Le football est une puissante arme sociale quand il est vécu avec passion. Dans les pays latins et en Afrique, c’est le cas. Le stade demeure un endroit unique où le peuple communie dans une manifestation de joie et de frustration. Le football accomplira toujours sa mission de liberté et de paix, car il ne restera toujours qu’un jeu, quelle que soit la démesure qu’il peut prendre.

Football et politique, version Tchadienne

Au Tchad, le football a construit son histoire derrière les grands clubs de la capitale. Qu’ils s’appellent Renaissance FC, Gazelle FC, Tourbillon FC, Elect Sport ou AS Cotton Tchad, ils ont tous contribué à un moment ou à un autre au développement du football local. Même si ils n’avaient pas d’importants moyens, les clubs pouvaient compter sur le soutien d’entreprises ou d’administrations pour les accompagner au quotidien. Au prix d’épopées victorieuses conduites par des joueurs de légende, ils ont bâti l’histoire des clubs dont persistent encore aujourd’hui quelques photos d’instants mémorables. Les rivalités ont commencé à se forger, et les derbies entre Renaissance, Tourbillon et Gazelle remplissaient le stade National. Des souvenirs encore bien ancrés dans les esprits des contemporains de l’âge d’or du football local, dans les années 60, 70 et 80. 

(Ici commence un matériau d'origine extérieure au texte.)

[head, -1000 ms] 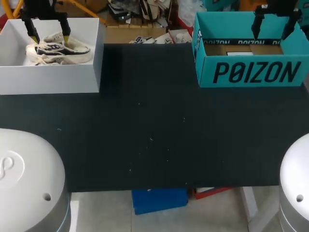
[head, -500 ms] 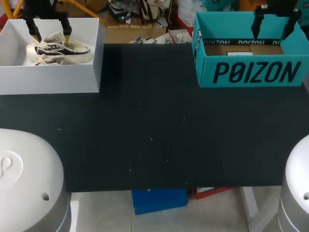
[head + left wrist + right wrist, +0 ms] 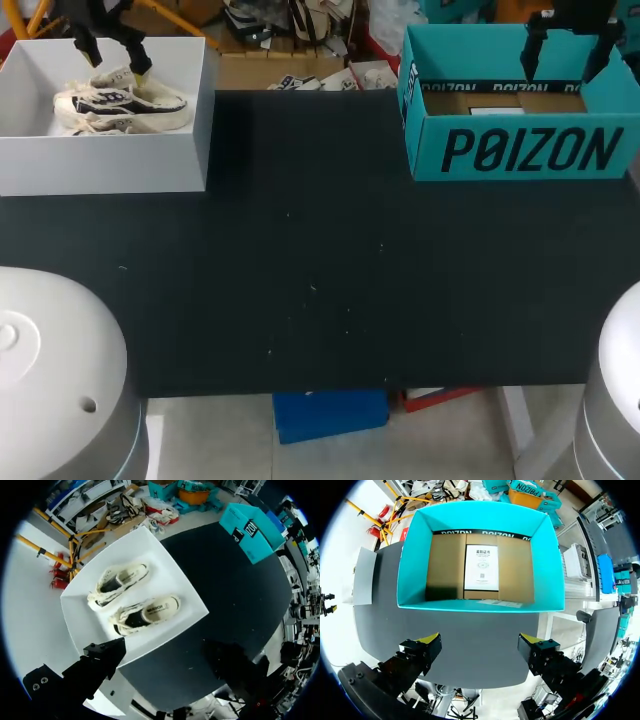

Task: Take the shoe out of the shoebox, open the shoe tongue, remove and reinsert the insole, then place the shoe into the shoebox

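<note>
Two cream-and-black shoes lie side by side in a white open box [image 3: 80, 622], one shoe [image 3: 120, 582] farther from my gripper and one [image 3: 147, 614] nearer. In the head view only the shoe [image 3: 120, 103] near the white box's [image 3: 100, 160] back wall shows clearly. My left gripper [image 3: 112, 58] [image 3: 165, 655] hangs above the shoes, open and empty. A teal shoebox [image 3: 530, 150] [image 3: 412, 565] stands at the back right, holding only a white sheet [image 3: 481, 567] on its cardboard floor. My right gripper [image 3: 560, 68] [image 3: 480, 642] hovers over it, open and empty.
The black table top [image 3: 320, 250] stretches between the two boxes and toward the front edge. Both boxes stand along the table's far edge, the white one at the left corner.
My left gripper has turned and lifted slightly above the shoes in the white box. The right arm and both boxes have not moved.
</note>
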You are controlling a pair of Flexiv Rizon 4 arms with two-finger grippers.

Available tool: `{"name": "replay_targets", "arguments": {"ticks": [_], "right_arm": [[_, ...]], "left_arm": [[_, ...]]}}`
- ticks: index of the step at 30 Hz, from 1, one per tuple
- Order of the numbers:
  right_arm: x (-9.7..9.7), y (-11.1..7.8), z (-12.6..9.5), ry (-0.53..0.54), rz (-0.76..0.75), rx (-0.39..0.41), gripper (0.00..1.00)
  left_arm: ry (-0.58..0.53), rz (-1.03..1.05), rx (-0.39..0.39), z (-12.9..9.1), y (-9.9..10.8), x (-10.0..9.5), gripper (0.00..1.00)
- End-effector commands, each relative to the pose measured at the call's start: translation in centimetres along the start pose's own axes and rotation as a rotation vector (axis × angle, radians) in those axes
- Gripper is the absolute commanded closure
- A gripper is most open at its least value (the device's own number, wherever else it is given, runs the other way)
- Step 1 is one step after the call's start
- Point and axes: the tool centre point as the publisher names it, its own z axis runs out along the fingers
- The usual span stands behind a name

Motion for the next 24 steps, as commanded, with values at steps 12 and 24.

À l’époque, les meilleurs joueurs partaient rarement. Premièrement, car ils pouvaient profiter du confort d’une carrière dans l’administration et de la vie paisible en famille au bord du fleuve Charri. Surtout, à cette époque l’arrêt Bosman n’était pas encore d’actualité, et il n’était pas venu modifier les règles de la libre-circulation des joueurs dans l’eldorado du football qu’est l’Europe. Preuve, s’il en fallait une, du talent local : Toko Nambatingue qui a activement participé à écrire l’histoire du PSG sous l’ère Borelli en prenant part à la première campagne européenne du PSG. Puis, bien sûr, Japhet N’Doram s’est imposé comme un des meilleurs joueurs du championnat de France du milieu des années 90 et comme le maître à jouer du fameux FCNA de Coco Suaudeau.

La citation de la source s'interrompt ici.